What for you really defines your label and why do you feel your customer opts to buy the products you make?

A classic human emotion is the joy of feeling appreciated, seen or approved – and that is exactly what I think appeals to those who buy my drawings: they tend to find themselves in my work. Not in every drawing, but in one of them. I have often experienced people coming over and asking, how I managed to draw him or her without having met them. But it’s easy if you, just like me, look to understand and illustrate the people you meet and know everyday. My illustrations often takes their standpoint in my own emotions or experiences that I’ve had, so I always feel a bit connected to those who buys my drawings, because I know that we share exactly that one feeling that my illustration is expressing.

“My illustrations often takes their standpoint in my own emotions or experiences that I’ve had, so I always feel a bit connected to those who buys my drawings, because I know that we share exactly that one feeling that my illustration is expressing.”

As a designer when are you the happiest, why?

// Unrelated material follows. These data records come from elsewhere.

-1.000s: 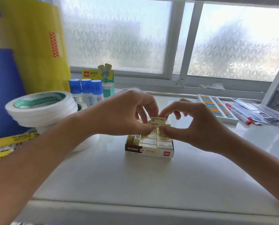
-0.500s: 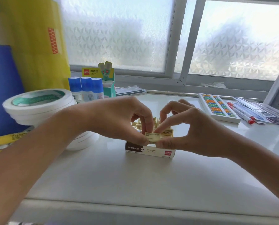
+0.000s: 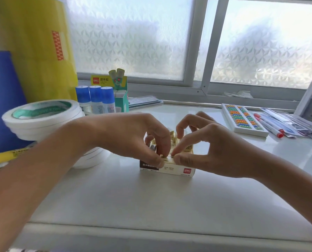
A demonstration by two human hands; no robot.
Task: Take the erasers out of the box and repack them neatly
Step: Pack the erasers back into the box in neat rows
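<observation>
A small cream and brown eraser box (image 3: 177,169) sits on the white table, open on top. Cream erasers (image 3: 188,147) stand packed inside it, mostly hidden by my fingers. My left hand (image 3: 133,137) and my right hand (image 3: 211,148) meet over the box's near edge. Thumb and forefinger of both hands pinch one cream eraser (image 3: 167,158), which sits low in the front row at the box's near wall.
White tape rolls (image 3: 42,120) are stacked at the left, touching my left forearm. Blue-capped glue bottles (image 3: 95,99) and a glue-stick box (image 3: 119,91) stand behind. A bead abacus (image 3: 242,118) and red-capped pens (image 3: 271,126) lie at the right. The table's front edge (image 3: 151,231) runs below.
Both hands have lowered the pinched eraser from above the box down into the front row at the near wall.
</observation>
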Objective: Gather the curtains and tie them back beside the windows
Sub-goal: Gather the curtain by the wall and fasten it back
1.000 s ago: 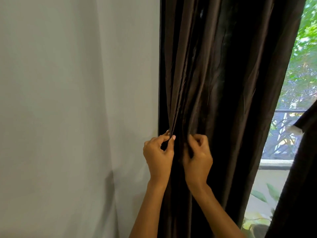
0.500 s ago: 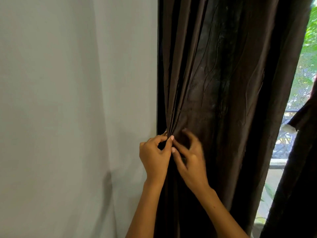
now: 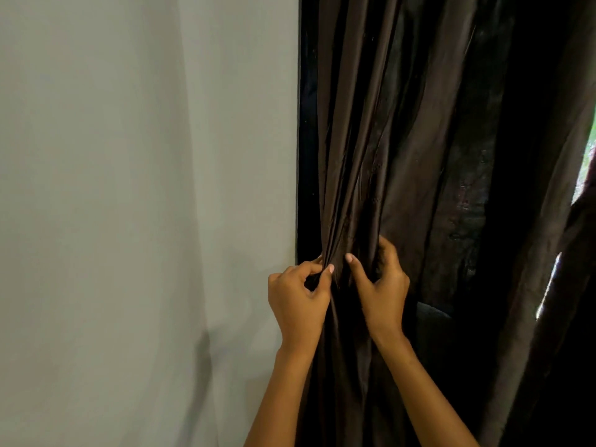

For me there isn’t one part of the process that makes me happier. I like all aspects of the lifestyle that comes from being an artist and designer. I am always at work – also when I’m not at my desk or my computer. I often get the best ideas while bicycling through Copenhagen or while talking to an inspirational person. When you do what I do, you are always at work, but being at work doesn’t feel like working – that’s what makes me happiest about being a designer.

Is there an untold story of you as a designer in this process?

I work best at nighttime. When you constantly gather impressions, the night gives me a peaceful space, in which I get to immerse in my work. I think other people in my industry knows that feeling :)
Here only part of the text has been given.